The core narrative is deploying hundred-GW-scale orbital AI data centers via Starship V3's ultra-low launch costs (target: <$200/kg to orbit), leveraging space's boundless solar energy to slash computing costs (theoretically ~1/10 of terrestrial costs). Musk clearly believes the future AI endgame hinges on energy control.

This move abruptly expands SpaceX's addressable market from '$0.37 trillion space solutions + $1.6 trillion global connectivity' to a '$26.5 trillion AI market,' totaling $28.5 trillion (excluding China and Russia). Enterprise applications will dominate ~80% of this future TAM.

While space-based AI data centers remain conceptual—facing major engineering challenges like heat dissipation, hardware iteration, power transmission, and space radiation—they provide SpaceX a multi-trillion-dollar 'long-term growth option.'

II. Where Does the 'Trillions in Wealth' Come From?

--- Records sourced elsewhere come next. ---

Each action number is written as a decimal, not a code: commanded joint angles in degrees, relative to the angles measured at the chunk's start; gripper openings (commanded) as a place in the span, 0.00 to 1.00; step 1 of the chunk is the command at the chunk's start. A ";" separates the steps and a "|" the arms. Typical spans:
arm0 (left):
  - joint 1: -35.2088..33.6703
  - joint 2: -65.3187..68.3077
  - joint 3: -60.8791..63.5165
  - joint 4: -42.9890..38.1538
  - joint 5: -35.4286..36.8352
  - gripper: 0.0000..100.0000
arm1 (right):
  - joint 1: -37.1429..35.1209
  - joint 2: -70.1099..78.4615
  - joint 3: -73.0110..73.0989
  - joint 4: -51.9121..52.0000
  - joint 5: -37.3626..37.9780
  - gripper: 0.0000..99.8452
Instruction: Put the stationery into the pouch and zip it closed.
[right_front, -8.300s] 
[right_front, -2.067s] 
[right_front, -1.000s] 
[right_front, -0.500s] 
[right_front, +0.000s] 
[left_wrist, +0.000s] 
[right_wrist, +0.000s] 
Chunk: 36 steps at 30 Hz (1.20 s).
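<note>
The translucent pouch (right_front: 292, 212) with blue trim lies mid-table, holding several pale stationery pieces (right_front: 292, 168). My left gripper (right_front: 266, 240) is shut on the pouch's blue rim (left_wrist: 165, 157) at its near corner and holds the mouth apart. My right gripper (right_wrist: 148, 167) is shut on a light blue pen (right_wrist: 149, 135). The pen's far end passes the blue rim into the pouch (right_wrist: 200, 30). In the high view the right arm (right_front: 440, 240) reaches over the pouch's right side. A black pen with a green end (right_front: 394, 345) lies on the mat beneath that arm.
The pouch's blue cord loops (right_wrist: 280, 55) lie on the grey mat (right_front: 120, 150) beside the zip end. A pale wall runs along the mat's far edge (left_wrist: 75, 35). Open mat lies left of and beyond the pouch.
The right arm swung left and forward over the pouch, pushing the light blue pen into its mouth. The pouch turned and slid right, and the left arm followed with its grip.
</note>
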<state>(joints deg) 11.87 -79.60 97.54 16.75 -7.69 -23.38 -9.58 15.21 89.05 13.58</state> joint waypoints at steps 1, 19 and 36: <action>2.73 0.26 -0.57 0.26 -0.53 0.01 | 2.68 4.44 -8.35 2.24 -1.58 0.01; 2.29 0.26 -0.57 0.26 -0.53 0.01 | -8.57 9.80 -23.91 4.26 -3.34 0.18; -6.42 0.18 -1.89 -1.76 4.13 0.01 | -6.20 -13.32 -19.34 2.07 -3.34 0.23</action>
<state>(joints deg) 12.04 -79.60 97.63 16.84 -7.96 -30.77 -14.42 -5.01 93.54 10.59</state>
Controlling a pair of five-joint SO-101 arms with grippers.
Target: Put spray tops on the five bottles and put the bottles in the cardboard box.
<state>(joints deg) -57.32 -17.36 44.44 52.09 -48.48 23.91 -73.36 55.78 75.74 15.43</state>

From 2023 to 2025, SpaceX has formed a 'Space (transport/launch), Broadband Connectivity (Starlink), AI (Artificial Intelligence)' trifecta; total revenue soared from $10.4 billion to $18.7 billion, a 34% increase.

Revenue Structure: Transport Understates, Network Monetizes, AI 'Burns Cash'

In SpaceX's financials, rocket transport is the 'hidden monk'—the core barrier but generating little revenue, primarily because it transports in-house cargo, not reflected as income: Space launch revenue grew at a mere 7.2% CAGR over two years; slow growth stems purely from SpaceX's strategic priority of internal supply.

The revenue pillar is the Starlink network built using this transport capacity: Its revenue contribution surged from 37% in 2023 to 61% in 2025, with a staggering 72% CAGR over two years. The AI segment, still in its infancy, contributed only ~4% CAGR over two years.

② Profitability: Starlink as the Cash Cow

With scaling effects, SpaceX's overall gross margin steadily climbed from ~41% in 2023 to 49% in 2025, with gross profit doubling ($4.28 billion to $9.22 billion).

Once the network was established, Starlink not only boosted revenue but also profits: Its gross margin leaped from 28% in 2023 to 48% in 2025, with gross profit growing at a 125% CAGR over two years.

Operating profit skyrocketed nearly 10x from $470 million to $4.4 billion, with a segment EBITDA margin of 63%—a true cash cow.

③ Feeding Two 'Cash Sinks' with Starlink Profits

With grand space conquest dreams, Starlink's profits won't be used for dividends. The two major 'cash sinks' are Starship and space AI.

AI: Operating losses of $6.4 billion exceeded Starlink's profits. Investments focus on two areas: AI R&D—$5+ billion in 2025 (59% of total R&D), and capex of $12.7 billion, accounting for >60% of capital outflows.

Space segment accounting losses: While Falcon 9 is highly profitable, Starship's critical R&D phase required $3 billion in iterations, turning the space transport business into a $660 million operating loss in 2025.

III. The Soul of Space Hegemony: Where Lies the Confidence in Space Transportation?

The foundation of the space edifice is space transportation. The key question here is: does space transportation possess true business barriers? Let us now explore this pivotal business.

This sector primarily comprises two core businesses: launch services, and launch and R&D operations. Together, they amounted to just $4.1 billion over 25 years, which is not a large sum.

1. Launch: Space Express

The primary transportation tools are the Falcon 9 and Falcon Heavy rockets, with customers including commercial satellite companies (e.g., O3b, Viasat) as well as institutions and the U.S. government (e.g., NASA, Space Force), selling space "tickets and seats."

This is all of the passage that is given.